I responsabili di RFI e di SBB Cargo Italia spiegano quanto è avvenuto al treno guasto in galleria. "I macchinisti hanno allertato la sala traffico attivando le procedure"

«I macchinisti hanno fatto scattare subito le procedure di emergenza previste e il problema occorso al locomotore non ha avuto alcuna ripercussione».
L’ingegner Colombo, direttore compartimentale di RFI è arrivato alla stazione delle Ferrovie Stato di Laveno Mombello per accertarsi in prima persona di quanto avvenuto all’alba di oggi, quando due macchinisti sono dovuti uscire in tutta fretta dalla galleria ferroviaria dopo che nella cabina del loro treno merci si era sprigionato del fumo.
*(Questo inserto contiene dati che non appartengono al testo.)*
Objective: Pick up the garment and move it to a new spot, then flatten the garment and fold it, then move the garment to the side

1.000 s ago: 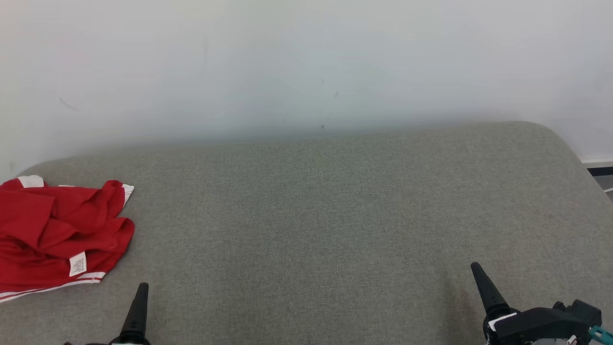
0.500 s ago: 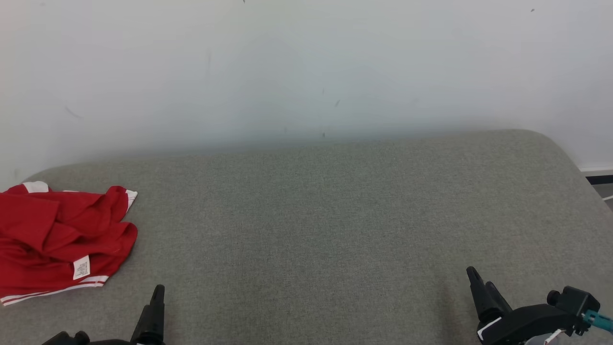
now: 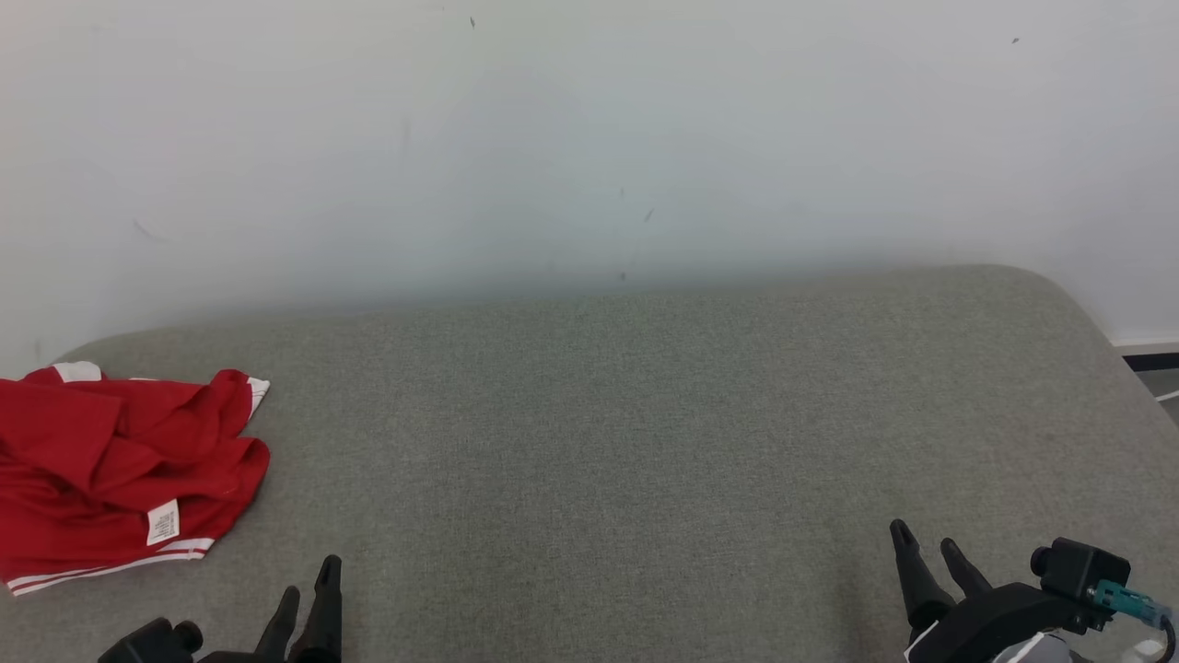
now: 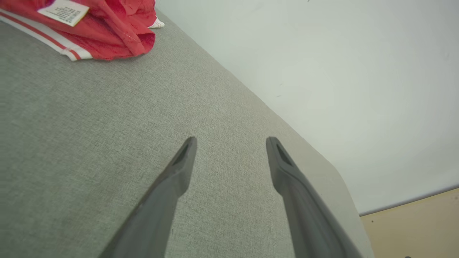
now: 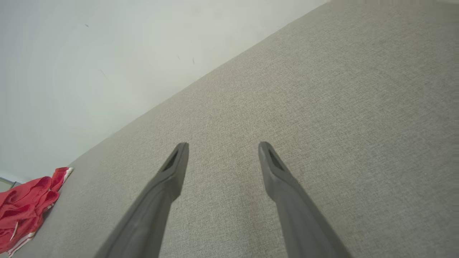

«Si è trattata di un’avaria al locomotore – spiega l’ingegner Colombo – sulla cui causa stanno indagando i tecnici. Il treno procedeva in direzione di Luino ma appena imboccata la galleria (quella che si intravede entrando a Laveno sulla strada statale, nei pressi del passaggio a livello ndr) è avvenuto il guasto con la fuoriscita di fumo in cabina. I macchinisti si sono messi immediatamente in comunicazione con la sala traffico di RFI e così è scattata la procedura prevista in casi simili. L’allerta è passato anche ai Vigili del Fuoco visto che alcuni vagoni del treno trasportano sostanze pericolose, ma posso assicurare che non sono stati interessati al guasto».
Con i tecnici di RFI sono intervenuti quelli di SBB Cargo Italia, una delle società che gestisce i convogli merci che viaggiano sulla tra Busto e la Svizzera, rappresentati dall’ ingegner Mezzogori che spiega: «I due macchinisti sono stati accompagnati al pronto soccorso dell’ospedale di Cittiglio ma anche in questo caso è la prassi, visto che hanno respirato il fumo. Entrambi sono però stati presto dimessi e sono tornati qui a Laveno a riprendere i propri zaini».

La tratta – sulla quale transita una media di circa 90 treni merci al giorno – è stata riaperta a metà mattina, consentendo nuovamente la movimentazione dei convogli. Quello con il locomotore guasto invece è rimasto sul terzo binario della stazione di Laveno a disposizione dei tecnici.